Step 5 — Test the connection

# Check health
python .windsurf/atlas.py health
# [Atlas] ✓ online — Neo4j: connected, Qdrant: connected, Redis: connected

# Store your first convention
python .windsurf/atlas.py store "This project uses pnpm workspaces. All packages are in the /packages directory."

# Retrieve it
python .windsurf/atlas.py recall "project structure monorepo"

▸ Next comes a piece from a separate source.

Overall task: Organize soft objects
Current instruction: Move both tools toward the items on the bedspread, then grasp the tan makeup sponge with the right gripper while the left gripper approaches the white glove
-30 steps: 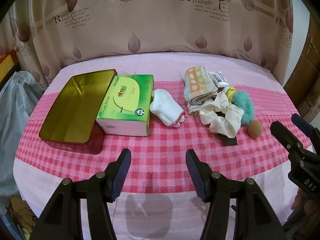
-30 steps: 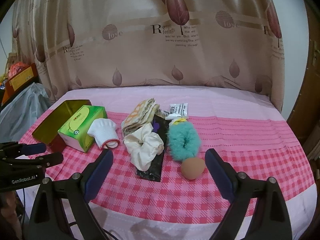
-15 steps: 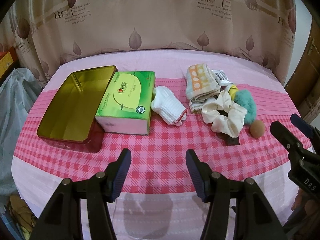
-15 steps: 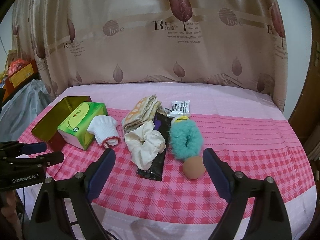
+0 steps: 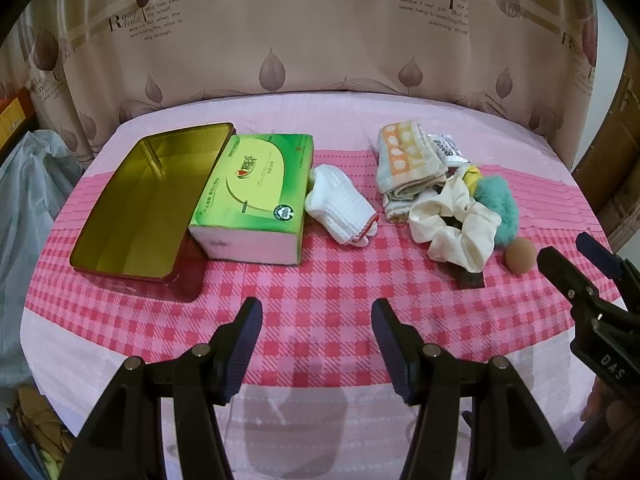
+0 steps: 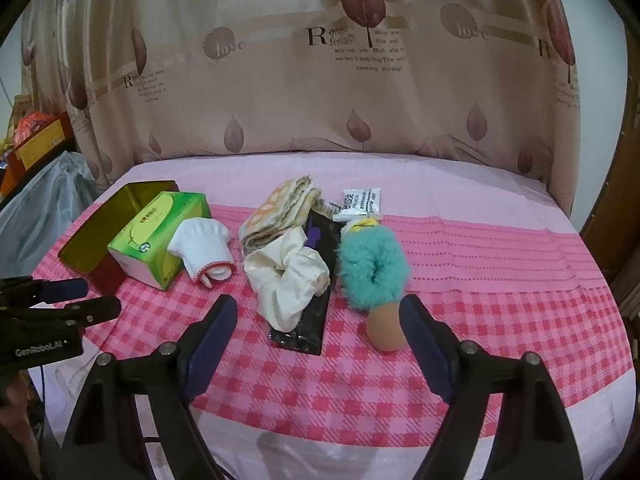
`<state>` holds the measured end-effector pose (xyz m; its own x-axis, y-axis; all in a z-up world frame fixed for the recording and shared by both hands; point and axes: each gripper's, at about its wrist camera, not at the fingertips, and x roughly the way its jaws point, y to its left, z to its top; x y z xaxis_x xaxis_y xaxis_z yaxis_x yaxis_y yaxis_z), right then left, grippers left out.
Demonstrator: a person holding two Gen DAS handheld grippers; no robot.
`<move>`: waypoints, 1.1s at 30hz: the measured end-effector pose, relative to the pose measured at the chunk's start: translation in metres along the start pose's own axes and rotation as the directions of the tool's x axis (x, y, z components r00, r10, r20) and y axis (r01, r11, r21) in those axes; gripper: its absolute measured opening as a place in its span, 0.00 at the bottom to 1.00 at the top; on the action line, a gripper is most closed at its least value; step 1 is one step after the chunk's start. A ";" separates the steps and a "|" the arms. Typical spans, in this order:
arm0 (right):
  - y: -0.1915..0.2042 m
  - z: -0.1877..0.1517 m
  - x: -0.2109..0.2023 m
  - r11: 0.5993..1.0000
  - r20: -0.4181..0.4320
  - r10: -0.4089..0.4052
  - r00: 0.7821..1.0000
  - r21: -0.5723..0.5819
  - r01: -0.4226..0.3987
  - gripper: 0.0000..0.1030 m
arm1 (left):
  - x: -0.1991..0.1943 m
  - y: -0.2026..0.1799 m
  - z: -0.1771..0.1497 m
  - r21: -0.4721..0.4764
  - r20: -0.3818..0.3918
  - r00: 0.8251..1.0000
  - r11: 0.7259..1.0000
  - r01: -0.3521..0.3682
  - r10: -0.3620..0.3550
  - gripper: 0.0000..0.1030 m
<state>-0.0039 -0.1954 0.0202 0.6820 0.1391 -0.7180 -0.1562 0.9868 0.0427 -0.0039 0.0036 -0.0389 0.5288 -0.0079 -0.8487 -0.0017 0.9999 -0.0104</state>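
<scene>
An open gold tin (image 5: 136, 204) (image 6: 100, 220) lies at the left, a green tissue box (image 5: 252, 192) (image 6: 156, 236) beside it. To the right lie a white glove (image 5: 340, 206) (image 6: 204, 248), a folded orange towel (image 5: 404, 160) (image 6: 280, 208), a cream scrunchie (image 5: 456, 224) (image 6: 288, 276), a teal fluffy scrunchie (image 5: 498, 204) (image 6: 372, 268) and a tan sponge egg (image 5: 520, 256) (image 6: 386, 328). My left gripper (image 5: 316, 336) is open and empty over the table's front. My right gripper (image 6: 318, 330) is open and empty, its right finger beside the egg.
A black flat packet (image 6: 312, 312) lies under the scrunchies and a white sachet (image 6: 358, 204) behind them. A leaf-print curtain (image 6: 320, 80) closes the back. A grey plastic bag (image 5: 24, 200) sits off the table's left edge.
Both grippers have moved forward a little toward the objects; the right one is now close to the sponge egg. Nothing on the table has moved.
</scene>
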 end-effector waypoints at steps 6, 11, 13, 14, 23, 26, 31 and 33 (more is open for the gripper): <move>-0.011 -0.002 0.011 1.000 -0.030 -0.018 0.999 0.005 0.019 0.77 | 0.007 0.003 0.000 -0.008 -0.016 1.000 1.000 0.000 0.000 0.56; -0.022 -0.008 0.026 0.999 -0.070 -0.048 0.996 -0.001 0.048 0.72 | 0.016 0.005 0.001 -0.016 -0.035 0.999 1.000 -0.003 0.002 0.56; -0.028 -0.011 0.034 0.998 -0.095 -0.060 0.994 0.004 0.060 0.68 | 0.020 0.007 0.002 -0.017 -0.042 0.999 1.000 -0.003 0.003 0.56; -0.030 -0.012 0.037 0.998 -0.103 -0.066 0.993 0.004 0.067 0.68 | 0.021 0.007 0.002 -0.018 -0.045 0.999 1.000 -0.003 0.002 0.56; -0.051 -0.013 0.074 0.995 -0.188 -0.093 0.978 0.009 0.097 0.57 | 0.040 0.010 0.008 -0.023 -0.082 0.997 1.000 0.001 -0.003 0.56; -0.057 -0.013 0.086 0.997 -0.214 -0.071 0.974 0.027 0.078 0.57 | 0.049 0.011 0.012 -0.025 -0.097 0.995 1.000 -0.002 0.000 0.56; -0.056 -0.014 0.099 0.997 -0.229 -0.067 0.971 0.021 0.073 0.45 | 0.059 0.007 0.020 -0.019 -0.110 0.994 1.000 0.009 -0.011 0.56; -0.057 -0.013 0.102 0.997 -0.227 -0.059 0.972 0.027 0.067 0.45 | 0.064 0.005 0.023 -0.019 -0.118 0.993 1.000 0.011 -0.014 0.56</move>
<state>0.0652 -0.2389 -0.0647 0.5100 0.0577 -0.8582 -0.0910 0.9958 0.0128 0.0496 0.0086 -0.0808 0.4253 -0.0222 -0.9048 -0.0120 0.9995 -0.0301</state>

Windsurf keyboard shortcut (optional)

You can create Windsurf tasks for one-keystroke recall. Add to .vscode/tasks.json (Windsurf respects VS Code task configs):
{
  "version": "2.0.0",
  "tasks": [
    {
      "label": "Atlas: Recall",
      "type": "shell",
      "command": "python .windsurf/atlas.py recall \"${input:recallQuery}\"",
      "problemMatcher": [],
      "presentation": {
        "reveal": "always",
        "panel": "shared"
      }
    },
    {
      "label": "Atlas: Store",
      "type": "shell",
      "command": "python .windsurf/atlas.py store \"${input:storeFact}\"",
      "problemMatcher": []
    }
  ],
  "inputs": [
    {
      "id": "recallQuery",
      "description": "What do you want to recall from Atlas?",
      "type": "promptString"
    },
    {
      "id": "storeFact",
      "description": "What fact do you want to store in Atlas?",
      "type": "promptString"
    }
  ]
}
Now press Ctrl+Shift+P → Run Task → Atlas: Recall to query memory at any time.
For monorepos, set a different ATLAS_PROJECT (persona) per package so memories from the frontend, backend, and infra packages don’t mix. Use "shared" persona for facts that apply to the whole repo.